Pendant plusieurs mois, nous avons ainsi menés plus de trois cents entretiens, un peu partout en France, dans des théâtres fermés. On pourrait postuler de cette démarche comme une résolution bienveillante nourrie par la compassion des souffrances générées par la crise. Mais rencontrer autrui n’est ni évangélique, ni thérapeutique. C’est un bouleversement radical qui n’a rien à voir avec une dimension sacrée, verticale. L’expérience de la rencontre, c’est le choc de la singularité irréductible. C’est aussi le mouvement d’aller vers quelqu’un qui vient vers soi. Ni tout à fait moi ni tout à fait l’autre, l’espace de la rencontre est cette troisième chose qui se tient entre nous, dont personne ne possède le sens et n’est propriétaire mais qu’il est possible d’investir. Et je crois que c’est précisément l’investissement de cet espace qui est au fondement de l’écriture des spectacles de ce recueil.
A ces inconnus, pour beaucoup abimés par le système social, nous avons posé la question suivante : A quoi la notion de réparation fait écho dans votre vie ? Manière probable d’évoquer l’expérience d’une violence d’un abord plus doux.
De nombreux récits partagés avaient en commun l’évocation de béances gigantesques dans différents piliers du système social. Puis au fur et à mesure de ces semaines de collecte nous nous sommes rendu compte avec stupeur que plus ou moins explicitement une demande nous était formulée à travers ces entretiens.
Pour beaucoup de ces personnes, en effet, il manquait un temps et un lieu où déployer un acte de réparation qui ne soit pas tributaire des héritages religieux, sociaux, culturels ou politiques. Un temps et un lieu… C’est précisément ce dont nous disposions avec ce Décalogue abandonné. Alors ces commandes initiées par des inconnus, nous en avons fait le principe performatif même de ce cycle de travail.
Nous sommes partis en quête de ce que serait créer un équivalent du réel sur scène qui ne donnerait pas l’illusion de la réalité mais où le travail scénique deviendrait une réalité du même niveau que la salle : de trouver un théâtre qui a la force originelle de l’action.
Guillaume Poix, présent tout au long des répétitions a produit une masse gigantesque de textes en réponse à ces récits, dont seule une partie infime est demeurée visible. Fabuler ne signifiant plus pour nous inventer ou rompre avec la réalité mais chercher à rendre perceptible, à faire penser, sentir, des aspects de cette réalité qui usuellement sont pris comme accessoires et ne sont pas perçus. La fiction devenait ainsi pour nous une matrice, un parti pris sur le réel.

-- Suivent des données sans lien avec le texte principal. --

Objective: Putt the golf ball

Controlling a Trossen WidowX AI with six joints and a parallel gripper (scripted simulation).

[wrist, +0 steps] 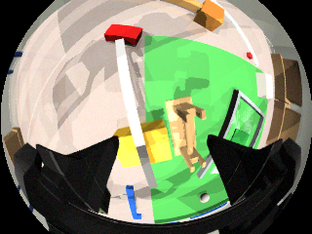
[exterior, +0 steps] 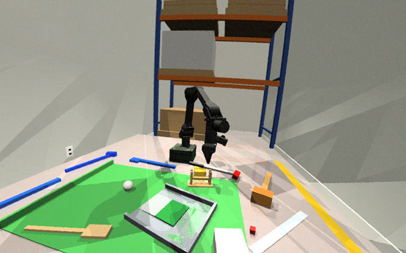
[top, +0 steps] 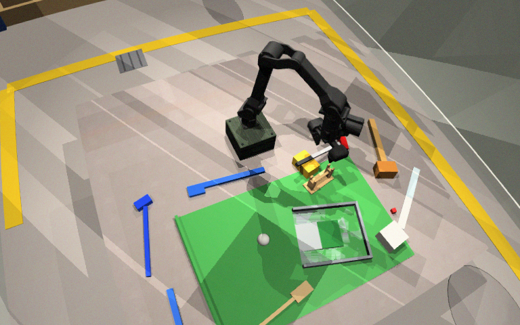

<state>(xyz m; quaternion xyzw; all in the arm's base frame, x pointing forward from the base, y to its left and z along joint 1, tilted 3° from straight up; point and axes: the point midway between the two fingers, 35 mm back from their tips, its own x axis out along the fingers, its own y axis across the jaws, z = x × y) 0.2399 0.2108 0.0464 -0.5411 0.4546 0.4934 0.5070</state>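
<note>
The red putter has a red head, a white shaft and a dark grip; its grip end lies across a yellow block. My gripper is open and empty, pointing down above the putter; in the wrist view the shaft runs between the spread fingertips. The white golf ball rests on the green mat. The white ramp leads to the raised green, inside a grey border open toward the ball.
A wooden stand is beside the yellow block. An orange mallet, a white block and a red cube lie right. A tan paddle and several blue clubs lie around.
</note>
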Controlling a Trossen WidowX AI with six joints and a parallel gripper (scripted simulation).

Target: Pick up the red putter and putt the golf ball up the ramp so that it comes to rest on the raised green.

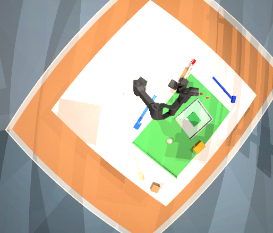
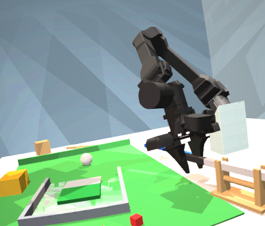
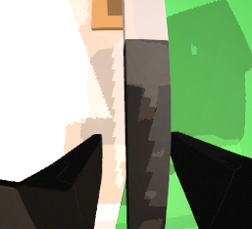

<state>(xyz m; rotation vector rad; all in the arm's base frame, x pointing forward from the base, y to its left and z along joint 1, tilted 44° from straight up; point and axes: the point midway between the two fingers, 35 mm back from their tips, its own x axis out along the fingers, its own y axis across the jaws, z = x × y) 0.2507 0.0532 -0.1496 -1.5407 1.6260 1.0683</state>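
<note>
Nearest you in the exterior view, the red-headed putter with a pale shaft and dark handle [image 1: 193, 61] [image 2: 239, 165] [image 3: 148, 64] rests on a light wooden stand [image 2: 258, 188]. Your black end effector [image 1: 181, 86] [image 2: 194, 170] [image 3: 136, 142] is partly open, straddling the handle with a gap on one side. Farther off, you see the white golf ball [image 1: 169, 141] [image 2: 86, 159] on the flat green surface [image 1: 151, 141] [image 2: 147, 170], off the raised green [image 1: 194, 118] [image 2: 80, 194].

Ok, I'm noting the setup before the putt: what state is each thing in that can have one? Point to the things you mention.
Gripper [image 1: 181, 83] [image 2: 194, 170] [image 3: 136, 142]: partly open, fingers astride the putter's dark grip, gap on one side
Red putter [image 1: 194, 61] [image 2: 242, 168] [image 3: 148, 64]: lying across its stand
Stand [image 1: 185, 73] [image 2: 258, 188] [image 3: 99, 17]: upright
Golf ball [image 1: 169, 141] [image 2: 86, 159]: on the green mat, off the raised green
Dark blue putter [image 1: 222, 89]: lying flat
</note>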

Dans les deux spectacles, la parole devient une structure qui permet au chagrin de l’habiter, de le transformer, il a valeur de praxis. Les interprètes sont invités par l’incarnation à prendre soin de ce chagrin qui ne leur appartient pas et, se tenant juste derrière les personnes rencontrées, ils ont une fonction, accomplissent un acte.
Revendiquant le théâtre comme hétérotopie et contre la vieille représentation de la jouissance esthétique contemplative à distance de l’amateur d’art, nous avons tenté de provoquer une expérience frontale d’absolue proximité et de consolation.
Alors je ne sais toujours pas pourquoi le théâtre parce qu’il y a des mots qu’on ne peut pas enfermer dans des concepts et le théâtre est probablement de ceux-là. Il doit dépasser le concept du théâtre. Sa définition devrait être impossible puisqu’elle serait toujours au-delà de ce qu’on pourrait en faire, mais c’est précisément dans cet au-delà qu’il faut peut-être essayer de traquer des expériences.”